First of all, it is necessary to read well the Article 6 par. 1 letter f) in the GDPR:

‘Processing shall be lawful only if and only to the extent that at least one of the following applies:(f) processing is necessary for the purposes of the legitimate interests pursued by the controller or by a third party, except where such interests are overridden by the interests or fundamental rights and freedoms of the data subject which require protection of personal data, in particular where the data subject is a child.

From the aforementioned, it results that before starting the processing, it is necessary to carry out an assessment of the legitimate interest (the so-called balance test). The GDPR does not provide precise guidance on what the legitimate interest assessment should look like. In any case, given the principle of responsibility and the obligation of the controller to demonstrate the compliance of its own practices with the GDPR, it is recommended that this assessment be documented – i.e. made in writing.

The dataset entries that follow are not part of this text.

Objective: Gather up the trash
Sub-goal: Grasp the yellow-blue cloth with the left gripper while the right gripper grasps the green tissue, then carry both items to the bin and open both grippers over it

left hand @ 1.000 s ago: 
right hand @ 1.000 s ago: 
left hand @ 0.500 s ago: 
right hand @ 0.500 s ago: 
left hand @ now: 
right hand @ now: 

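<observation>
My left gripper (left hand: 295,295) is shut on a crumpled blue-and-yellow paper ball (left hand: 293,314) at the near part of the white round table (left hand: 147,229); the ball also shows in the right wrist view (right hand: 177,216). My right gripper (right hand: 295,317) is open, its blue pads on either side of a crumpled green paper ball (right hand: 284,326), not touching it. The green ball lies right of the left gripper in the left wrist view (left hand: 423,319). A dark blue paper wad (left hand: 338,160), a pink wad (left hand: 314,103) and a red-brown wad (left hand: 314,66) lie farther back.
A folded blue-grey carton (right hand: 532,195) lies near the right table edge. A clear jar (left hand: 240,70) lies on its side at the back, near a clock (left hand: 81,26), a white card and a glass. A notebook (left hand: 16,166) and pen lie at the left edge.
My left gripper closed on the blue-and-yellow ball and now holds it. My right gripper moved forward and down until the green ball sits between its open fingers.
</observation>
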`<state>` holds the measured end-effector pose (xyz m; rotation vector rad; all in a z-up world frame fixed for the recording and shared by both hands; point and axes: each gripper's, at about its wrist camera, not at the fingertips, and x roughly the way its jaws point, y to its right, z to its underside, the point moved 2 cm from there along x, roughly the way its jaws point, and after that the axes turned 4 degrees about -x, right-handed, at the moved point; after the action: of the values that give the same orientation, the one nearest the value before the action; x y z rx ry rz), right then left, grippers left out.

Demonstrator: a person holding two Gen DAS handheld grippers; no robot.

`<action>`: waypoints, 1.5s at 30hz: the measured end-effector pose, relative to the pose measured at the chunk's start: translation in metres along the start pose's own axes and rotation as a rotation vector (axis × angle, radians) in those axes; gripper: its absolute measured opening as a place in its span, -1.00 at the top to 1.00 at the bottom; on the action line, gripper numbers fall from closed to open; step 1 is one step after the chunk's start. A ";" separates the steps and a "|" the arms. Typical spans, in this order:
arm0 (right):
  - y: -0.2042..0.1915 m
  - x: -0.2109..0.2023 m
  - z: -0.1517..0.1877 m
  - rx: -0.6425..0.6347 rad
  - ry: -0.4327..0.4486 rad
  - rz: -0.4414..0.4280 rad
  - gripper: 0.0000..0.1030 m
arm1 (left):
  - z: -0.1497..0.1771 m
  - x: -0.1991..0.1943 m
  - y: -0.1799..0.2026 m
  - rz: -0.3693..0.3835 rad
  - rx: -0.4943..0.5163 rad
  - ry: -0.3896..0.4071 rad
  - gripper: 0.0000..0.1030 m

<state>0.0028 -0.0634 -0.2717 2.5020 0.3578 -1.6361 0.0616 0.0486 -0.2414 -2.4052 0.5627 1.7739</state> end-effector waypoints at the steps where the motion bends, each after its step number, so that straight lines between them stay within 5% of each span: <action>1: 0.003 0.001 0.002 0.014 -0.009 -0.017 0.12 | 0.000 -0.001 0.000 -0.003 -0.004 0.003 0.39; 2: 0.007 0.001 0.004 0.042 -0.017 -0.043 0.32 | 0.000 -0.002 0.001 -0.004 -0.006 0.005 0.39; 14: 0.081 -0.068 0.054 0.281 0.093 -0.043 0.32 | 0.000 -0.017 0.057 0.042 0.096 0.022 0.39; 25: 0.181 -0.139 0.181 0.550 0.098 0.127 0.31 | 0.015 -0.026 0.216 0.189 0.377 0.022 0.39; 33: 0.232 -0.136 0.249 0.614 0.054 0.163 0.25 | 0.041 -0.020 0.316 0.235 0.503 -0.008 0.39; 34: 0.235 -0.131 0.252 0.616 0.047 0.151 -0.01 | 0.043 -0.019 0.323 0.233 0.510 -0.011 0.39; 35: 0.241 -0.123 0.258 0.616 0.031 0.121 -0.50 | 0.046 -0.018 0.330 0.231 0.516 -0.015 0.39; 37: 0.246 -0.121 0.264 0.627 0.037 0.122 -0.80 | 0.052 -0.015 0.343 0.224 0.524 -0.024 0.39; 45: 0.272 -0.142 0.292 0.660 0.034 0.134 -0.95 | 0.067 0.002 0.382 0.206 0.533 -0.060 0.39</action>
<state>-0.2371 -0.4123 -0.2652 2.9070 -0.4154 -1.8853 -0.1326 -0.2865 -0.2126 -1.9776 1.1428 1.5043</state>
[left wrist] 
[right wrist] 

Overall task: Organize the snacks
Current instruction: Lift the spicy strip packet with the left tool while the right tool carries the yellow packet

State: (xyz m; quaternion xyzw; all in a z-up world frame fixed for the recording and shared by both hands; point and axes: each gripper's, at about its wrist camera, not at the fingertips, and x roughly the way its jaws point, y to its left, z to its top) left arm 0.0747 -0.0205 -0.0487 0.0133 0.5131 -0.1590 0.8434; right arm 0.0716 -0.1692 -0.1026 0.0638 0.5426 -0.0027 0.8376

Several European data protection authorities have issued guidelines for conducting legitimate interest assessments, and in principle almost every such guideline is based on a test divided into three parts:

1.       Purpose test

In this part of the test, you need to ask yourself the following questions:

  • Is the processing in our interest (so we or a third party benefit from processing)? It is not enough to rely on vague or general business interests. You need to think specifically about what you are trying to achieve through the processing.
  • Do we process personal data on the basis of an interest that is legitimate? Is the purpose of the processing legal?
  • Is the purpose of the processing ethical? Anything illegitimate, unethical or illegal is not a legitimate interest. For example, although marketing may be a legitimate purpose in general, sending spam emails in violation of direct marketing rules under the Electronic Communications Act may not be legitimate.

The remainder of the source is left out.